Uniting all three novellas is Wang’s obvious interest in, beyond sex, the political act of writing; in each one, his main characters engage in writing as a form of confession. The narrator of “2015”, having failed at a career as an artist, becomes a writer and writes the story of his uncle, whose art is repressed by the state. That story, of course, is the story we are reading. In “The Golden Age”, Wang Er is made to write down his confessions over and over again, in great detail, describing his transgressive relationship with Chen Qingyang. Those confessions make up the story we are reading (which explains the fragmentation and overlapping in time I mentioned above). In “East Palace, West Palace”, Wang demonstrates the limits of the power of words to transgress. Ah-Lan can only express his love for Xiao Shi in the story of a heterosexual love affair — and Xiao Shi, not recognizing himself in the man and his lover in the woman, cannot realize what Ah-Lan is trying to tell him.

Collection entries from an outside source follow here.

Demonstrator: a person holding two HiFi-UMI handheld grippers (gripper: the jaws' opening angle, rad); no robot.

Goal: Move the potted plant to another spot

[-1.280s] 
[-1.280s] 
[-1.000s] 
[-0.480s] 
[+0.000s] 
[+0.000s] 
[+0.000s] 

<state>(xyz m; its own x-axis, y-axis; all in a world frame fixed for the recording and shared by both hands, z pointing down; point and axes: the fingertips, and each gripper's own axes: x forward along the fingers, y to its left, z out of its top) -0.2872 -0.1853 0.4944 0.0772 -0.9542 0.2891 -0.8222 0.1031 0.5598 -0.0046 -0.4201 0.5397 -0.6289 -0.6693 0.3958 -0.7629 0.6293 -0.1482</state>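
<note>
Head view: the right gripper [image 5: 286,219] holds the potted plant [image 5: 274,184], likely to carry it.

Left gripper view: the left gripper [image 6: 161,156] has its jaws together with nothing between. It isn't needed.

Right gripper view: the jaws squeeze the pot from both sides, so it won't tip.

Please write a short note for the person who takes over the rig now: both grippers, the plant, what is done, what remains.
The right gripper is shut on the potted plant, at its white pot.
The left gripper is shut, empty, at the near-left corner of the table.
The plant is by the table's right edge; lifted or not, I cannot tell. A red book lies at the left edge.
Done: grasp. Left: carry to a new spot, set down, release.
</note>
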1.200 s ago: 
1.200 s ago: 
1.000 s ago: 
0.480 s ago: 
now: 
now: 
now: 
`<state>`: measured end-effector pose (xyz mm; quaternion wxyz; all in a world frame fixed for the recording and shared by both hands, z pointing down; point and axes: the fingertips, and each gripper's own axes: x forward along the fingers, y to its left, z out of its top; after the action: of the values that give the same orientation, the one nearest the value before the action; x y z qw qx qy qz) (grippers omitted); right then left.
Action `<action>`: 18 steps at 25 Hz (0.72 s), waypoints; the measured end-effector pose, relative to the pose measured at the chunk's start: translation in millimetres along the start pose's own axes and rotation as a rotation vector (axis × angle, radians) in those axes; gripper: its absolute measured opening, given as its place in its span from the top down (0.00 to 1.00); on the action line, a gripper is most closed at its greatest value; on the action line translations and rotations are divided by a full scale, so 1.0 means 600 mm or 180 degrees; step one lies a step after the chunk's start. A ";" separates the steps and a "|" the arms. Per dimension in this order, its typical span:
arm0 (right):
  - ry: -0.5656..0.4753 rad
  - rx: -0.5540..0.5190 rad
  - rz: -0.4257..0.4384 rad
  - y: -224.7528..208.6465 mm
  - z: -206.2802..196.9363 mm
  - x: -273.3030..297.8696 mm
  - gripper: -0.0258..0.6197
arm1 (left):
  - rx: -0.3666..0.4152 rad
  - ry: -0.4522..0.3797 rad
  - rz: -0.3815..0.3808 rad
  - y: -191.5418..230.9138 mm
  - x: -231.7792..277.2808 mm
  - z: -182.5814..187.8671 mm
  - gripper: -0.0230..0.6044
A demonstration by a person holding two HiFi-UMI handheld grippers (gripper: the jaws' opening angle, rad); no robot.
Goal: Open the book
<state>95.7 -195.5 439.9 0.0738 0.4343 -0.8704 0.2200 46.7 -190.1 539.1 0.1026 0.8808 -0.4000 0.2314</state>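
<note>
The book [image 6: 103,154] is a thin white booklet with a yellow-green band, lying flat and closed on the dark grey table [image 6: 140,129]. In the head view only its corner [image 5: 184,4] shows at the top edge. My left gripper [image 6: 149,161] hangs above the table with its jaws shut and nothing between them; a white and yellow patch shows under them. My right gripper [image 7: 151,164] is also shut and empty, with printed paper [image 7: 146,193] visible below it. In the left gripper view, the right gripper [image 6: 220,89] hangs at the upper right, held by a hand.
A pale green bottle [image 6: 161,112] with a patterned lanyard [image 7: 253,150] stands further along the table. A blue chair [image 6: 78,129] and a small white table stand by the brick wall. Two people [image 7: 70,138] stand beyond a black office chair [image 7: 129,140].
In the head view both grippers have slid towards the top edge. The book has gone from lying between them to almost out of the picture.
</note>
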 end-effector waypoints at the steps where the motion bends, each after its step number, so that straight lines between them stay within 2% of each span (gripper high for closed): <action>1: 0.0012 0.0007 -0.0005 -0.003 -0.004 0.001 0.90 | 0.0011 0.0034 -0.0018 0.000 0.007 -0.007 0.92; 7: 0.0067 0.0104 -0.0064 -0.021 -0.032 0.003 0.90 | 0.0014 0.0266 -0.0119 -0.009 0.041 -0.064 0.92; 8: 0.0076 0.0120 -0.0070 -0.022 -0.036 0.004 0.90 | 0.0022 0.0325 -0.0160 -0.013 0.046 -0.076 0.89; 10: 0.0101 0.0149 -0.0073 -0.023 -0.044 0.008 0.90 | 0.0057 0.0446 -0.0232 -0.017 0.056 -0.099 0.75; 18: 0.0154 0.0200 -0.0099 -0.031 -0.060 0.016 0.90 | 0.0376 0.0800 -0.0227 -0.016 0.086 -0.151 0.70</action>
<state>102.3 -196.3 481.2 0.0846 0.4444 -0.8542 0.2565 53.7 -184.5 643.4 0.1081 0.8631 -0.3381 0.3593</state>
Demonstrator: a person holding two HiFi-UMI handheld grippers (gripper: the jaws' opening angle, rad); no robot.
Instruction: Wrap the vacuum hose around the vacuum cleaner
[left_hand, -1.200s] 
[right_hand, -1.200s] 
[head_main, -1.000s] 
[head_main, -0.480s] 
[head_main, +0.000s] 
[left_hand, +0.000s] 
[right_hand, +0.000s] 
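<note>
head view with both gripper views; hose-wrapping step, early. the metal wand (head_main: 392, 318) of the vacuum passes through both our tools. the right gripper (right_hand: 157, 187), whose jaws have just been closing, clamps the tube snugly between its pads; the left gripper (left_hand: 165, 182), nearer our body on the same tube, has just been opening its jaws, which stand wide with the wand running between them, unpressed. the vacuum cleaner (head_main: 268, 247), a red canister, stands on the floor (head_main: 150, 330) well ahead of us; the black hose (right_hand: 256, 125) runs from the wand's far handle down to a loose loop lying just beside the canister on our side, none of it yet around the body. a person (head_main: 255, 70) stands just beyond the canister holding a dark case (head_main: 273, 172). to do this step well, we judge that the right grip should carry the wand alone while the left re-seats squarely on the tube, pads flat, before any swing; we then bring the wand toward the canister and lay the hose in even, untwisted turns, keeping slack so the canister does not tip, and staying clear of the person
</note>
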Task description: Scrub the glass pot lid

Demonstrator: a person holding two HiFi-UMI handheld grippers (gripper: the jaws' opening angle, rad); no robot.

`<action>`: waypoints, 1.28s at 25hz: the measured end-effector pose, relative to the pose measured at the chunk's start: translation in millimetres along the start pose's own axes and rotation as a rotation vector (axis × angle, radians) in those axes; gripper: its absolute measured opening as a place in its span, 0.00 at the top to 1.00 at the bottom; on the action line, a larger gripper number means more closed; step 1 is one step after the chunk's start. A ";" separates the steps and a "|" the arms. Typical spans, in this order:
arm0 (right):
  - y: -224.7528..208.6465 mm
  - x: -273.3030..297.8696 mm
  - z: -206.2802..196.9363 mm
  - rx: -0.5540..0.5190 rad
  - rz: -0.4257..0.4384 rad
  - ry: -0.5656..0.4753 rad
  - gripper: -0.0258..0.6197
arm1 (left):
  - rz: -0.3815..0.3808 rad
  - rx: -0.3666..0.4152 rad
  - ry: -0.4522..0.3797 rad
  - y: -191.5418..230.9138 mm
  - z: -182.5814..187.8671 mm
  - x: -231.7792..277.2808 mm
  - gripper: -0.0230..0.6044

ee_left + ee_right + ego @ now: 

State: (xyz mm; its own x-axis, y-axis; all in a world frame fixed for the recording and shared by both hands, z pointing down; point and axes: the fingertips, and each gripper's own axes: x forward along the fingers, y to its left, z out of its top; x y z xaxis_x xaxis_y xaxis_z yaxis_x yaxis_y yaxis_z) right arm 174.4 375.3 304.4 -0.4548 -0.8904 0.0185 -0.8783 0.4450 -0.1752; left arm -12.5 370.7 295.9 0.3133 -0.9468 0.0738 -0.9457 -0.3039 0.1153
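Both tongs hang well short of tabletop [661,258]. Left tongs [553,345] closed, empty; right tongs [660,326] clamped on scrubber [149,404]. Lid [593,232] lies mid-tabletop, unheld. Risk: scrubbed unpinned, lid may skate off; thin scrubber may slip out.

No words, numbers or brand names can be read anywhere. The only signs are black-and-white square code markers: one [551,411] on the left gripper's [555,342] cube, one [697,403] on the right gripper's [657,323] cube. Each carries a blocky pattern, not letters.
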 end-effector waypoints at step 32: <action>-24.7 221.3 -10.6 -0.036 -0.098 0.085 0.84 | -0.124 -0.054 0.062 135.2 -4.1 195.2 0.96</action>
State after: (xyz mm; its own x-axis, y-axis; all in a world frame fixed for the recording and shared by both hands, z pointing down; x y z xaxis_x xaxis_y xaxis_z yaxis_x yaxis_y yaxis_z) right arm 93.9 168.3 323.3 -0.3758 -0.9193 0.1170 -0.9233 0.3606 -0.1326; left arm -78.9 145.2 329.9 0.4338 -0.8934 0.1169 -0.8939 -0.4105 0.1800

The translators’ introduction provides the context with which a reader outside of the politics of the Cultural Revolution can understand the novellas’ intersection with them. As well, Hongling Zhang and Jason Sommer discuss some of Wang’s other work, both his fiction and the satirical essays with which he made his name — leaving one with the hope that, if Wang in Love and Bondage is the first translation into English of Wang’s work, it is not likely to be solitary for long.